Memória afetiva é um troço esquisito. Ela permite que você mantenha uma espécie de conexão com seu ídolo por conta da importância que o mesmo teve em sua infância e/ou adolescência, propiciando experiências decisivas para a moldagem de sua personalidade musical e, por que não dizer, do grau de sensibilidade que você vai exibir ao longo de sua vida nas mais diferentes áreas – emocionais, sociais, políticas, profissionais, sexuais e o raio o parta.

Talvez seja justamente por conta disso que, mesmo nos dias atuais, eu consiga ouvir com o mesmo prazer de outrora todos os sons que permearam os tempos em que fui apenas um moleque metido a besta, fingindo ser o ”sabidão” da turma, só que com as mesmas dúvidas que todo adolescente tem em relação a seu futuro.

É por isso que sempre lamento a morte de “velhos companheiros” de minha jornada musical que desaguou naquilo que sou hoje: um velho metido a besta que finge ser o “sabidão” da turma. É, algumas coisas não mudam mesmo, não?

Tive essa sensação ao reouvir recentemente vários LPs do já George Duke que ainda tenho em minha coleção. Tecladista e pianista de primeira grandeza, ele capturou a minha atenção assim que coloquei meus ouvidos a serviço dos álbuns de Frank Zappa.  Sob as ordens do mestre bigodudo, Duke exibiu um brilhantismo musical responsável pela mudança da referência musical de milhões de moleques como eu nos anos 70, participando ativamente de uma série de álbuns não menos que antológicos: Over-Nite Sensation (1973), Apostrophe (1974), o sensacional Roxy& Elsewhere  (de 1974, gravado ao vivo) e o mítico One Size Fits All (1975), o disco que Deus costuma botar para tocar quando está a fim de fumar “unzinho”. Foi ouvindo caras como Duke que a gente sacou que jazz poderia muito soar como rock e vice-versa.

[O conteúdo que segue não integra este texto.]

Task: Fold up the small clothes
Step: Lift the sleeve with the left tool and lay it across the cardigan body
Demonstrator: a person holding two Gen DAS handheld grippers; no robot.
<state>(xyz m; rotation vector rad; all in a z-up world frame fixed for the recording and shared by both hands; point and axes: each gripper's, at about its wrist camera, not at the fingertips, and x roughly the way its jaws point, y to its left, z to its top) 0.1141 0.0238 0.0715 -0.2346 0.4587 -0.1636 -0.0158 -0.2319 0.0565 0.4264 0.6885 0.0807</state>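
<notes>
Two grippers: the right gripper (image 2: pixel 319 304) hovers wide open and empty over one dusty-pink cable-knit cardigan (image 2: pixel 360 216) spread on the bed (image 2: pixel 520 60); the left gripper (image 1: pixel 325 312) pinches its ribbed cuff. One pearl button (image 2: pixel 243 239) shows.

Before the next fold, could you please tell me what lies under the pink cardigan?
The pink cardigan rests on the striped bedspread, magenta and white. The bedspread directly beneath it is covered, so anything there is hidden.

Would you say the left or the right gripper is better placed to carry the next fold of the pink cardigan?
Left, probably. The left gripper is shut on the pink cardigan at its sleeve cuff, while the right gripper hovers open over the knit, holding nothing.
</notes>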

Nunca deixei de comprar os discos dele. Da parceria deliciosamente picareta com o monstruoso baixista Stanley Clarke – tente ouvir a versão repleta de sacanagem que eles fizeram de “Louie, Louie”, do The Kingsmen, sem sacudir o esqueleto e ateste a sua condição de vegetal que respira – aos discos estritamente jazzísticos, do duo com o extraordinário baterista Billy Cobham aos discos desavergonhadamente lambuzados de ‘açúcar pop’, tudo o que ele lançou tinha uma centelha de preciosismo e qualidade que transformava em pó 78,4% da produção musical do planeta. Dê uma olhada com atenção nos vídeos que coloquei abaixo:

 

 

 

 

Sacou o lance dele? Então, está esperando o quê para ir atrás da discografia do cara?